Este filme, de 2022, foca-se sobre uma personagem de alto gabarito, tanto em termos intelectuais, como na habilidade que brota, agradando ludicamente os fans, cada vez mais rendidos aos seus pés. Revelando-se, desde o início, que esta provável figura fascinante, interpretada categoricamente pela ilustre Cate Blanchett, trazia conteúdo para um espetador exigente como eu. A pergunta que obviamente se colocava, foi como esta mulher, que chegou, por mérito próprio, a um patamar elevado de notoriedade, conseguia manter-se na ribalta, gerindo a sua proeminente carreira, as suas emoções e vida pessoal?

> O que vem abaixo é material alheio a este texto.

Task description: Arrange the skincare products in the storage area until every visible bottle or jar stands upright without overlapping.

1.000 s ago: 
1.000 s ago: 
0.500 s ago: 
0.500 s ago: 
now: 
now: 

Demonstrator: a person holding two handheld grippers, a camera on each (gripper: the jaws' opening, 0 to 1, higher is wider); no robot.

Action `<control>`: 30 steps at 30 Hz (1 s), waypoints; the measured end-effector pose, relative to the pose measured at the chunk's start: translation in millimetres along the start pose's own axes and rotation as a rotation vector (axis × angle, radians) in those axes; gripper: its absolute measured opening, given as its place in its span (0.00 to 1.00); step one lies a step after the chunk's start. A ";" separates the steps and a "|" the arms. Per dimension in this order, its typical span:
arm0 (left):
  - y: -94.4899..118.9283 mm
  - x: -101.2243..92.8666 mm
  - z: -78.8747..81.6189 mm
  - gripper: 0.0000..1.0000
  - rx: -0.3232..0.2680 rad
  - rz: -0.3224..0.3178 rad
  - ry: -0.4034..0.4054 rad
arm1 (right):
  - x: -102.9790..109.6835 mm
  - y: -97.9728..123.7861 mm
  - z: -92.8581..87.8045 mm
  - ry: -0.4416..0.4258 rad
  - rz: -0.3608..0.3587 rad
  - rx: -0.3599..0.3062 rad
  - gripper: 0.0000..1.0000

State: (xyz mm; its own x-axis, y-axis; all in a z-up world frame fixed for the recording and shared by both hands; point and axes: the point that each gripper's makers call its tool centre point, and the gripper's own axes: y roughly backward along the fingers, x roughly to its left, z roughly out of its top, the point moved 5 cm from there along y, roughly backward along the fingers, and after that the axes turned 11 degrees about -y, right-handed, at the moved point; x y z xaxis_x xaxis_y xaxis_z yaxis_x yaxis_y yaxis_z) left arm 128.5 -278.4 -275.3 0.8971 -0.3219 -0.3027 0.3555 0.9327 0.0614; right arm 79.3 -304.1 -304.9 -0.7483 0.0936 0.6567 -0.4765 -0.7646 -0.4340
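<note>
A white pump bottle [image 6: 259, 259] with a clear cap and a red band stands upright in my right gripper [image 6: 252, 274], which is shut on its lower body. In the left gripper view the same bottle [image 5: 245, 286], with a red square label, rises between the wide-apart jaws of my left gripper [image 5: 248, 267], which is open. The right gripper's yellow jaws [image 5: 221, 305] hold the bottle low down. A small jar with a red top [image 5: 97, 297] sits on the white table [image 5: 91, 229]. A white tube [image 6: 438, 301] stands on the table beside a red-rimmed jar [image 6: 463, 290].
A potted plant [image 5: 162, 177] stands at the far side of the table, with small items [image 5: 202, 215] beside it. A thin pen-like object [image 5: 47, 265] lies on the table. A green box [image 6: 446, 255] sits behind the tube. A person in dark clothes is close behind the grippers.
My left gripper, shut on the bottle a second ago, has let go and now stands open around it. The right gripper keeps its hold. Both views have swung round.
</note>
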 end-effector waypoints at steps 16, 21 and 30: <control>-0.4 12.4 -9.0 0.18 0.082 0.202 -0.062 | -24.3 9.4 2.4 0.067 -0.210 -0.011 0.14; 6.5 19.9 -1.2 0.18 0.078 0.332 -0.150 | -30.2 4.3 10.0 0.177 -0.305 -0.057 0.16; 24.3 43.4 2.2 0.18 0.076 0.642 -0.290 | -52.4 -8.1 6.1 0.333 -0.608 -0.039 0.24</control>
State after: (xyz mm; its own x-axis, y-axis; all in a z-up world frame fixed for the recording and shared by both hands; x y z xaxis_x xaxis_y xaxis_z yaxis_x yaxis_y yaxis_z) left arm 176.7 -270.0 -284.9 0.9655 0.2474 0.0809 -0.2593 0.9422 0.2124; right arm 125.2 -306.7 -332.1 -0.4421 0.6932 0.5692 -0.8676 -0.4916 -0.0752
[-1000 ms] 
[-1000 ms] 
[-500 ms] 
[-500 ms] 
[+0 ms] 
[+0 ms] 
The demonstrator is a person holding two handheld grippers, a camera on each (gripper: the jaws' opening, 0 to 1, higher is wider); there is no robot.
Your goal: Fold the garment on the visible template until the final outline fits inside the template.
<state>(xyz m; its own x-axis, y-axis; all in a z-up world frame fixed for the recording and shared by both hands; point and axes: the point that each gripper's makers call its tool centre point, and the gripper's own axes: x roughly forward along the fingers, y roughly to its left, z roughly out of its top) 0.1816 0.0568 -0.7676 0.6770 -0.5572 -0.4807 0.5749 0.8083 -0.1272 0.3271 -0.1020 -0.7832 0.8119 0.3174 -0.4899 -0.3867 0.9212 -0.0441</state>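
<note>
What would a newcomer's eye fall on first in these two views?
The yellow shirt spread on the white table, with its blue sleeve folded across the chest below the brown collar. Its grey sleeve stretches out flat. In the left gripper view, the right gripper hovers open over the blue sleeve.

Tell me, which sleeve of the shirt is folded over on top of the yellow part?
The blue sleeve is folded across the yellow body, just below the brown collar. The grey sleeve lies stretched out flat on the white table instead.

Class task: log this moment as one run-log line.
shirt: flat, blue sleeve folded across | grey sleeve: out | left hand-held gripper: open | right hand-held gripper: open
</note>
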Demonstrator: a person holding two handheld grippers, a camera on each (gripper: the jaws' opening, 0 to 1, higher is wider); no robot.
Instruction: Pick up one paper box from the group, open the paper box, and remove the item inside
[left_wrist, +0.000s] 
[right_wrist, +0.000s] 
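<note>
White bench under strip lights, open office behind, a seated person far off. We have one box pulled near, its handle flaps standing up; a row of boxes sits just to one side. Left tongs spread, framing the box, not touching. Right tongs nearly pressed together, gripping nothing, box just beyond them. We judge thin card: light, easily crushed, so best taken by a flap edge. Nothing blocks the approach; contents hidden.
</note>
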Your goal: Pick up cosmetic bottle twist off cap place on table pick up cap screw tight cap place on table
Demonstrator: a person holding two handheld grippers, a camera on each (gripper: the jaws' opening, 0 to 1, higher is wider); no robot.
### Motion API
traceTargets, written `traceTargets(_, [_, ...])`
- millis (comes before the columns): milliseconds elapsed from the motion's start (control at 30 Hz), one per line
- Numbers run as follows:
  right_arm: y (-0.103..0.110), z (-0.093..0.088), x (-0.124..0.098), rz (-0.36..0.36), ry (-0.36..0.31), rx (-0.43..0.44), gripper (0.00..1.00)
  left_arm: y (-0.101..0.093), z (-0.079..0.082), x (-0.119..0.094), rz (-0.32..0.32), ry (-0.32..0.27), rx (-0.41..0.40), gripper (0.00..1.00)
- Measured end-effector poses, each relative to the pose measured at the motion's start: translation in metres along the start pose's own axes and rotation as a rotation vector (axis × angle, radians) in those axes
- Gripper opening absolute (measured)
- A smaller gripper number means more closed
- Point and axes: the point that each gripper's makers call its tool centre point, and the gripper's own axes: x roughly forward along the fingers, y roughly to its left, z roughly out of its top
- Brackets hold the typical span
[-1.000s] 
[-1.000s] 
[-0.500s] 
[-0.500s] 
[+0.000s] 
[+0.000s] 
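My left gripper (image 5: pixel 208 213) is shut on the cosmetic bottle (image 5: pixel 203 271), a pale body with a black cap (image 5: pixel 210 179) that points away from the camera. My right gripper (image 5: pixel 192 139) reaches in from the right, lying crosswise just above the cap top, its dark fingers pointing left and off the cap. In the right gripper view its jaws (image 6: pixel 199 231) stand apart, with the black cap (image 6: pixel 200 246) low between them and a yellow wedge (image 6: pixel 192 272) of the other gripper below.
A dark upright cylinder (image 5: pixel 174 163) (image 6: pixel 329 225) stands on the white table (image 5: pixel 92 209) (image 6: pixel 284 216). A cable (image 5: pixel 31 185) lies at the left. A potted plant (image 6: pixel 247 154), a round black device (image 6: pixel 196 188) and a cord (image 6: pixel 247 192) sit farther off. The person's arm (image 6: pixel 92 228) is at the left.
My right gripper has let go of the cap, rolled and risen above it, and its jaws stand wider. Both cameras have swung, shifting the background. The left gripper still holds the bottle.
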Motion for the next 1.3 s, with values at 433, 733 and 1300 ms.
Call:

Essa questão obteve uma primeira ténue resposta, designadamente quando a protagonista da trama, a famosa maestrina Lydia Tár, concede uma entrevista num auditório à pinha, com o objetivo de anunciar que a sua orquestra vai tocar a sinfonia nº 5 de Mahler (quiçá a mais importante e desafiante), após ter trilhado, com êxito assinalável, as outras oito obras do autor. Bajulada pelo moderador da entrevista, que relata pormenorizadamente o currículo impressionante de Tár, cimentando intrinsecamente o ego desta, ajudando-a a prestar um excelente desempenho comunicativo, realçando a sua providencial ação na condução harmoniosa da peça musical, em simultâneo com a transcendentalidade sentimental do tempo e do espaço, modelo para associar vincadamente à feérica composição de Mahler.
Contudo, e apesar de quanto conquistou, Tár joga tudo neste evento, sabendo-se de antemão que o excesso de perfecionismo e rigor vai certamente afetá-la, tendo em conta este projeto de grande envergadura. A prossecução desse meu palpite erosivo evidencia-se, gradualmente, com o decorrer da narrativa, quando numa das embrionárias cenas, Tár orienta uma aula destinada a jovens aspirantes de maestros, aplicando uma bravata ostensiva a um aluno PAN genérico, que se recusou a executar um tema dum compositor indicado por ela. Nem mesmo secundando-se na profícua relação lésbica, que mantém com Sharon, um membro destacado do grupo orquestral, totalmente submissa a Tár, e com uma filha adotada em comum, Tár nem por essa razão parece tranquilizar-se, não obstante a toada pesporrente com que se pavoneia.
Essa degradação de Tár acentua-se consideravelmente nos ensaios, interrompendo e corrigindo, por inúmeras vezes, os seus atónitos músicos, com a finalidade de arrebatar aquela distinta sinfonia, transformando-a em algo quimérico e divinal. Essa obstinação de Tár empurra esta, para a dispensa do seu colaborador mais experiente, um crítico com créditos firmados, querendo, a todo o custo, personalizar a direção da melodia de Mahler, anulando qualquer possibilidade de debate interno.
Porém, as coisas pioram ainda mais devido à sua paranoia e mau feitio, que cresce dia para dia, perdendo a sua fiel assistente Francesca, uma mulher crucial no apoio logístico e no elo que fomentava com os média. Juntando a esse facto, o escândalo que rebenta na comunicação social acerca dum suicídio duma jovem violoncelista, supostamente originado pelo assédio perpetrado por Tár, reveses que põem em causa as expectativas otimistas em torno desse badalado espetáculo.
Em linha com as características da sociedade atual, muito dada ao tribalismo cultural, este exemplo de Lydia Tár demonstra que o poder, seja ele qual for, está sempre sujeito ao escrutínio público e ao fio da navalha, caso eventuais comportamentos abusivos de prepotência, crueldade e arrivismo sejam esmifrados até ao extremo.